=== What is required ===
State the number of lines in the following data that contain the string "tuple", and nothing else.

=== Data listing ===
▽
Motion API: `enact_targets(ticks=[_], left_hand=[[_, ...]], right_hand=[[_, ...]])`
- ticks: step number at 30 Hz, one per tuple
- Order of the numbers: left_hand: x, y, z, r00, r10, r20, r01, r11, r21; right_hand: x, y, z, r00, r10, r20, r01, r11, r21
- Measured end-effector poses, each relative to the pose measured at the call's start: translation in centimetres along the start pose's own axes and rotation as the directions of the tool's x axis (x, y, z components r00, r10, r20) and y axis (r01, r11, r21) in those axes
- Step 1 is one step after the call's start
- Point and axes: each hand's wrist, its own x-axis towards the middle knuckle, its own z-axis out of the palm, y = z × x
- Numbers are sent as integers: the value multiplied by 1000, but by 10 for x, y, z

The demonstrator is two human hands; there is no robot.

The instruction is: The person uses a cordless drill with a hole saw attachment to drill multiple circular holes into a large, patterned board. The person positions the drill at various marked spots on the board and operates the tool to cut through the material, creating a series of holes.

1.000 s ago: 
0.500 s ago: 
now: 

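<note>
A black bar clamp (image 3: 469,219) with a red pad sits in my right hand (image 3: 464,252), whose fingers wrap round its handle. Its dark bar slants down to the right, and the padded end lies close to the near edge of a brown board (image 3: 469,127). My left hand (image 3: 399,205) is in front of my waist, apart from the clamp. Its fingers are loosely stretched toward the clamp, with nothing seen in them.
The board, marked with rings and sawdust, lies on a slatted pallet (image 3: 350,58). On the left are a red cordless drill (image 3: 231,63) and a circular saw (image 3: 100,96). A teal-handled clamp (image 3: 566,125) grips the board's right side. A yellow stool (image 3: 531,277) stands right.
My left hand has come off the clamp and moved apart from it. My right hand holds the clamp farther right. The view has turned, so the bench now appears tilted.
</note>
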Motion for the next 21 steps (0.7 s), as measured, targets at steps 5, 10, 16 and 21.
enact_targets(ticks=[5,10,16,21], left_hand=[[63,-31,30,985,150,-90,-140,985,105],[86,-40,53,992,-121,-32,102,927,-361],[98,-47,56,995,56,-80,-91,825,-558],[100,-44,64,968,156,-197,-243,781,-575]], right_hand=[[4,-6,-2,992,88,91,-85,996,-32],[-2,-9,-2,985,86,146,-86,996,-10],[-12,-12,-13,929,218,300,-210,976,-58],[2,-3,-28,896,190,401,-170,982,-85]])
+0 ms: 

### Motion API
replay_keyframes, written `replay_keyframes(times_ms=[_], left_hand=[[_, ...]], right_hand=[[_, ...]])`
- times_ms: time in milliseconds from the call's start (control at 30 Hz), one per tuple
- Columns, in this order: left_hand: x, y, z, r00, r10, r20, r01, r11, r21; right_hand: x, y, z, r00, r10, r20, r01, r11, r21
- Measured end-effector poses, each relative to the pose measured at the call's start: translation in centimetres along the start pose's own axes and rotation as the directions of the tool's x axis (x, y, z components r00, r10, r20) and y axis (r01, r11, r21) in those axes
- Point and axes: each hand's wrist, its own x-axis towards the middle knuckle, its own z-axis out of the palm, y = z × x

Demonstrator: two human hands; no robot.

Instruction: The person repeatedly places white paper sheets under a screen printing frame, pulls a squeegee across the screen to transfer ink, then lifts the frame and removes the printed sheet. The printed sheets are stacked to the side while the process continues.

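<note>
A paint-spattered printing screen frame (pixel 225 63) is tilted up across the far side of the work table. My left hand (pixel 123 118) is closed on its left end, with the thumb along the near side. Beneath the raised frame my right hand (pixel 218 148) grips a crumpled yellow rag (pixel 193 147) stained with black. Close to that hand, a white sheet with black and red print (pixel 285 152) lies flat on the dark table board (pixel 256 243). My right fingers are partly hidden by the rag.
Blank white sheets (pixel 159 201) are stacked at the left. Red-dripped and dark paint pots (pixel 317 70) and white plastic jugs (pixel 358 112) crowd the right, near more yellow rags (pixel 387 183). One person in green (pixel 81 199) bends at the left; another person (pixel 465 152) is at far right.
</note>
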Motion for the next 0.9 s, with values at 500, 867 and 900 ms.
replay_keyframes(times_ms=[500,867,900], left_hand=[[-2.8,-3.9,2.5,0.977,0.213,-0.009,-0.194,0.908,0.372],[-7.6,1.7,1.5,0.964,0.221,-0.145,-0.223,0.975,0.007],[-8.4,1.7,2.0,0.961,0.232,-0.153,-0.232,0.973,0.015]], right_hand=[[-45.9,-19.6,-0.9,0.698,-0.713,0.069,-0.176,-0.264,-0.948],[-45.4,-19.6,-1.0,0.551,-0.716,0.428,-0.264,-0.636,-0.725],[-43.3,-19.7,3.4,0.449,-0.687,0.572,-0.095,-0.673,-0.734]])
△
=== Your solution ===
2